The npm-free Vue and React lite Templates are some examples that makes use of the stand-alone @servicestack/client libraries.

Using TypeScript JsonServiceClient in npm projects

The /@servicestack/client follows the recommended guidance for TypeScript modules which doesn't bundle any TypeScript .ts source files, just the generated index.js and index.d.ts Type definitions which can be imported the same way in both JavaScript and TypeScript npm projects as any other module, e.g:

import { JsonServiceClient } from "@servicestack/client";

Which can then be used with the generated DTOs from your API at /types/typescript that can either be downloaded and saved to a local file e.g. dtos.ts or preferably downloaded using the x dotnet tool to download the DTOs of a remote ServiceStack API with:

$ dotnet tool install --global x 
$ x typescript http://yourdomain.org

For JavaScript projects that haven't configured transpilation of TypeScript, you'll need to use TypeScript to generate the dtos.js JavaScript version which can be used instead:

$ tsc dtos.ts 

Use the --module compiler flag if needing to generate a specific module version, e.g:

$ tsc -m ES6 dtos.ts

The generated dtos.js can then be used with the JsonServiceClient to provide a succinct Typed API:

import { GetConfig } from './dtos';

let client = new JsonServiceClient('/');

let response = await client.get(new GetConfig());

Updating DTOs

To update your generated DTOs when your server API changes, run x typescript or its shorter x ts alias without any arguments:

$ x ts

Which will update to the latest version of dtos.ts.
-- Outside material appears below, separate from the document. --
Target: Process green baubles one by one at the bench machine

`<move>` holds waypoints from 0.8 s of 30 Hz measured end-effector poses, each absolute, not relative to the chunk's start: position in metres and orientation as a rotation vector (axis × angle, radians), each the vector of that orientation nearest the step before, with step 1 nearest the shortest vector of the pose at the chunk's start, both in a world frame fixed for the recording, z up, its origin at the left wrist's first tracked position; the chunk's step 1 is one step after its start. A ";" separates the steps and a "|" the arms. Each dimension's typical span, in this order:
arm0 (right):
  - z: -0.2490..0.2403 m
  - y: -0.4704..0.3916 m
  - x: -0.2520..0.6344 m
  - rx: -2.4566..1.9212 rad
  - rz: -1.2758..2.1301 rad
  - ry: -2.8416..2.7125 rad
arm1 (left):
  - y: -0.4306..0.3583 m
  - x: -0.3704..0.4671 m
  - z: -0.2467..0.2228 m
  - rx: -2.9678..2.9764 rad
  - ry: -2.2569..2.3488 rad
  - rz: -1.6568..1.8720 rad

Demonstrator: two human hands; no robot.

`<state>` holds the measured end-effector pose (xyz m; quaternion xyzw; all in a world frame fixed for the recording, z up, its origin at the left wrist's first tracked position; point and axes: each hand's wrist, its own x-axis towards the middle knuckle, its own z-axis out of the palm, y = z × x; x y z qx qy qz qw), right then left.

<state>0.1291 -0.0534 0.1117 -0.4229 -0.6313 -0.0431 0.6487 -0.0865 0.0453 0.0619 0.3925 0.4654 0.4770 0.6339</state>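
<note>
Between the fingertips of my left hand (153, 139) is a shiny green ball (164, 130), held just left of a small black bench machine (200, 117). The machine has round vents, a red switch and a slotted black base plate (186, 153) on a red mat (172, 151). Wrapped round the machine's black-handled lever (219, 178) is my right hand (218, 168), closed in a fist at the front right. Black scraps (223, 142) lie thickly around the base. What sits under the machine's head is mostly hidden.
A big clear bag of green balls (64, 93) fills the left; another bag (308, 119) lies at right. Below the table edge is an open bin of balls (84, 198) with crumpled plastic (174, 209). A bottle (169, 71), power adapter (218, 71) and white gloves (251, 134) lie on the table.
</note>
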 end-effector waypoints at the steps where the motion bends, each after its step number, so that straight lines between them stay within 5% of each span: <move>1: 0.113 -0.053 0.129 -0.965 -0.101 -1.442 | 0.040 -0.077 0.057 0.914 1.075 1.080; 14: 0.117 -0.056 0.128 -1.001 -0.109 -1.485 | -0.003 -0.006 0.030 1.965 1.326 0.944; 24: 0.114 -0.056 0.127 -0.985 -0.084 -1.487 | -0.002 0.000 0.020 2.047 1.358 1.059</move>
This can be easily automated with an [npm script][5], e.g:

{
  "scripts": {
    "dtos": "cd path/to/dtos && x ts && tsc -m ES6 dtos.ts",
    }
}

Which will let you update and compile the dtos with:

$ npm run dtos

The [TechStacks][6] (Vue/Nuxt) and [React Native Mobile App][7] (React) are examples of JavaScript-only projects using the TypeScript JsonServiceClient in this way.

jQuery JsonServiceClient

We also provide our older jQuery JsonServiceClient which mimics the .NET Clients in functionality that we make use of in our Redis Admin UI and suitable for use when needing to support older browsers without W3C's fetch or a polyfill:

Although most dynamic languages like JavaScript already include support for HTTP and JSON where in most cases it's easier to just use the libraries already provided. Here are a couple of examples from Backbones Todos and Redis StackOverflow that uses jQuery to talk to back-end ServiceStack JSON services:

Using jQuery Ajax APIs:

$.getJSON("http://localhost/Backbone.Todo/todos", function(todos) {
    alert(todos.length == 1);
});

$.post("questions", { 
  UserId: authUser.Id, Title: title, Content: body, Tags: dtoTags 
}, refresh);

JSV Service Client

In our pursuit to provide the fastest end-to-end communication we've also developed a JsvServiceClient in JavaScript that uses the fast JSV Format:

JSV is marginally faster than safe JSON in modern browsers (marginally slower than Eval) but because of the poor JS and String Performance in IE7/8 it performs over 20x slower than IE's native eval().